Lines with "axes": pull these out of the listing below.

....................

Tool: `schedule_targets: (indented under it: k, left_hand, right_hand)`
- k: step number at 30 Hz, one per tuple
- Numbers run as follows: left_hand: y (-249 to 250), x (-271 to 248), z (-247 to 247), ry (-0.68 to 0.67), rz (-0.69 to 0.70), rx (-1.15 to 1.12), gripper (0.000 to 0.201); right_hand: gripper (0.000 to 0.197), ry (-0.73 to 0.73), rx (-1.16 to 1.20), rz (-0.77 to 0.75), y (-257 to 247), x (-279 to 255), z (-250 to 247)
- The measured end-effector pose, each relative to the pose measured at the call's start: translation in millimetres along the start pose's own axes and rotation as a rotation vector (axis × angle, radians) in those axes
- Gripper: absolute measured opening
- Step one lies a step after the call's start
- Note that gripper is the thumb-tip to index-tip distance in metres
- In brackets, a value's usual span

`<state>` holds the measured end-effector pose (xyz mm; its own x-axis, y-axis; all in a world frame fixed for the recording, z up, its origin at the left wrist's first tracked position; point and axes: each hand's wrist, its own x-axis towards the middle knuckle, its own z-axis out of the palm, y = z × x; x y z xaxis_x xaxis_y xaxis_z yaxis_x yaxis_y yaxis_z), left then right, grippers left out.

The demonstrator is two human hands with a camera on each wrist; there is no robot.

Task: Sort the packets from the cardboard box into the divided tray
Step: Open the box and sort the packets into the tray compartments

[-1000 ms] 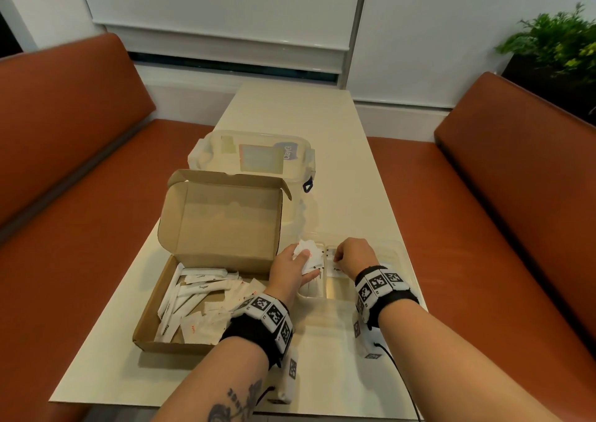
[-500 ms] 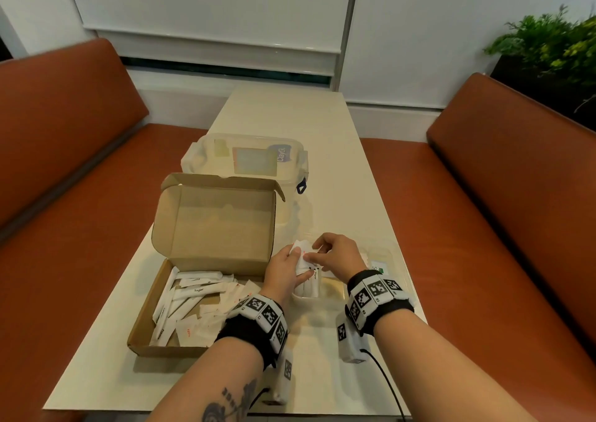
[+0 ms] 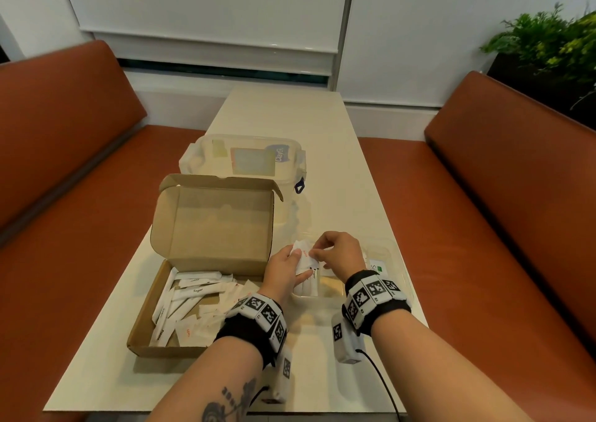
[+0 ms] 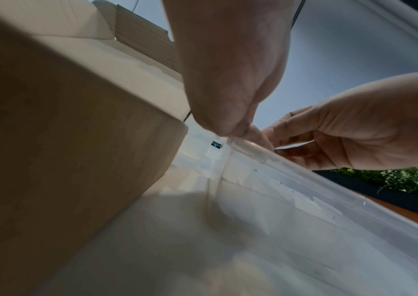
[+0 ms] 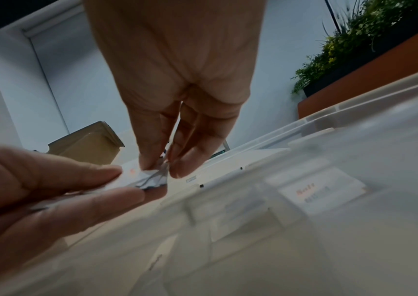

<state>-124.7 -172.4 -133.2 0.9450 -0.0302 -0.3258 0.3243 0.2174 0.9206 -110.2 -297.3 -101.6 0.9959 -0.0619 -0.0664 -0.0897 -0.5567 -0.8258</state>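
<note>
An open cardboard box [image 3: 145, 341] sits at the table's left with several white packets [image 3: 193, 291] loose inside. To its right lies the clear divided tray [image 3: 322, 296], with long sugar packets in its left compartment and flat packets [image 5: 321, 191] further right. Over the tray's left end my left hand [image 3: 298, 267] holds a small stack of white packets [image 3: 303, 255] printed in red. My right hand [image 3: 314, 254] pinches the stack's edge [image 5: 152, 178] between thumb and fingers. In the left wrist view both the left hand [image 4: 230, 128] and the right hand [image 4: 286, 144] meet above the tray rim [image 4: 316, 180].
A clear lidded plastic container [image 3: 245, 160] stands behind the cardboard box's raised lid [image 3: 216, 225]. Orange benches [image 3: 483, 228] run along both sides of the narrow table [image 3: 290, 115]. A potted plant [image 3: 548, 44] sits at the far right.
My right hand has moved left from the tray's middle compartment to the stack in my left hand and now pinches it. The left hand has stayed over the tray's left end.
</note>
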Motion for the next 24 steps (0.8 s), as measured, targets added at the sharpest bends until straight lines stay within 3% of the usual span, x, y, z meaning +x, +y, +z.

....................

Answer to this exercise:
- The measured end-effector pose, each relative to the pose measured at the call's start: translation in millimetres along the start pose's own axes and rotation as a rotation vector (axis × angle, radians) in those axes
`<state>` holds the measured end-effector pose (xyz mm; its own x-axis, y-axis; all in a world frame fixed for the recording, z up, its origin at the left wrist's first tracked position; point and axes: each hand's wrist, its own x-axis towards the middle knuckle, its own z-axis out of the palm, y = z × x; x y z xaxis_x xaxis_y xaxis_z yaxis_x yaxis_y yaxis_z), left then right, grippers left out.

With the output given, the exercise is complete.